┌─ Supplied data
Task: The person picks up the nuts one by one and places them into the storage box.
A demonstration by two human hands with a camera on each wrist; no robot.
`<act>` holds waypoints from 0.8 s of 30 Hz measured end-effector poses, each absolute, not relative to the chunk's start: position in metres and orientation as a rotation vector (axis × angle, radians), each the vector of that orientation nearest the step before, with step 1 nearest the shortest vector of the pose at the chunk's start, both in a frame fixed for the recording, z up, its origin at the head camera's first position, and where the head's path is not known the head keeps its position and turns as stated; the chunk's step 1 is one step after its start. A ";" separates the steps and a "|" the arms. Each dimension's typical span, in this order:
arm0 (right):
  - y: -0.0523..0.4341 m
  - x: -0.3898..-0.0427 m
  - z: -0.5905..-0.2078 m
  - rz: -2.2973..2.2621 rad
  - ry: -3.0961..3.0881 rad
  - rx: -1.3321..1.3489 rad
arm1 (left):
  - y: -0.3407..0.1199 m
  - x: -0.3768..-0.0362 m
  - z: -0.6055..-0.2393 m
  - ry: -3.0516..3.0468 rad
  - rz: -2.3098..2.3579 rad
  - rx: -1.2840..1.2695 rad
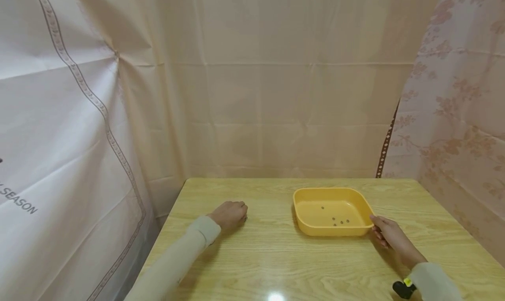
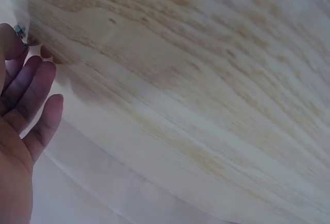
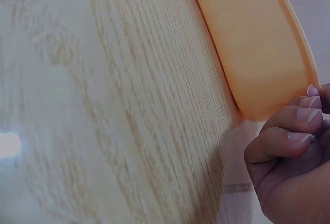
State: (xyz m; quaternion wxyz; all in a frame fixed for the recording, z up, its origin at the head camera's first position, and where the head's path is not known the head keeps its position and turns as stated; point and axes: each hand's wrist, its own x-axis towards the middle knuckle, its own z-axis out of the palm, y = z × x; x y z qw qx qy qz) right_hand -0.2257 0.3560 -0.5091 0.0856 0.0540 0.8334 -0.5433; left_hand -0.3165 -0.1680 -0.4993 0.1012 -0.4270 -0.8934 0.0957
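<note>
A shallow yellow tray (image 1: 300,222) sits right of the table's middle, with several small dark pieces (image 1: 340,221) lying in it. My right hand (image 1: 377,225) grips the tray's near right corner, and its curled fingers (image 3: 296,115) lie against the tray wall (image 3: 258,44). My left hand (image 1: 240,213) rests curled on the table, left of the tray and apart from it. In the left wrist view, the left hand (image 2: 18,41) pinches a small metal piece (image 2: 19,30) at its fingertips, just above the wood.
The light wooden table (image 1: 276,257) is closed in by pale curtains at the back (image 1: 276,95), left and right. Its left edge (image 2: 118,152) runs close under my left hand. A black wrist mount (image 1: 402,288) sits on my right sleeve.
</note>
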 end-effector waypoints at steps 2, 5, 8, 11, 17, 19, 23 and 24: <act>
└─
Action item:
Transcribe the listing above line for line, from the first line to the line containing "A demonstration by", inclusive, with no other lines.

Completed exercise:
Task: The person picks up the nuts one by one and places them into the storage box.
A demonstration by two human hands with a camera on each wrist; no robot.

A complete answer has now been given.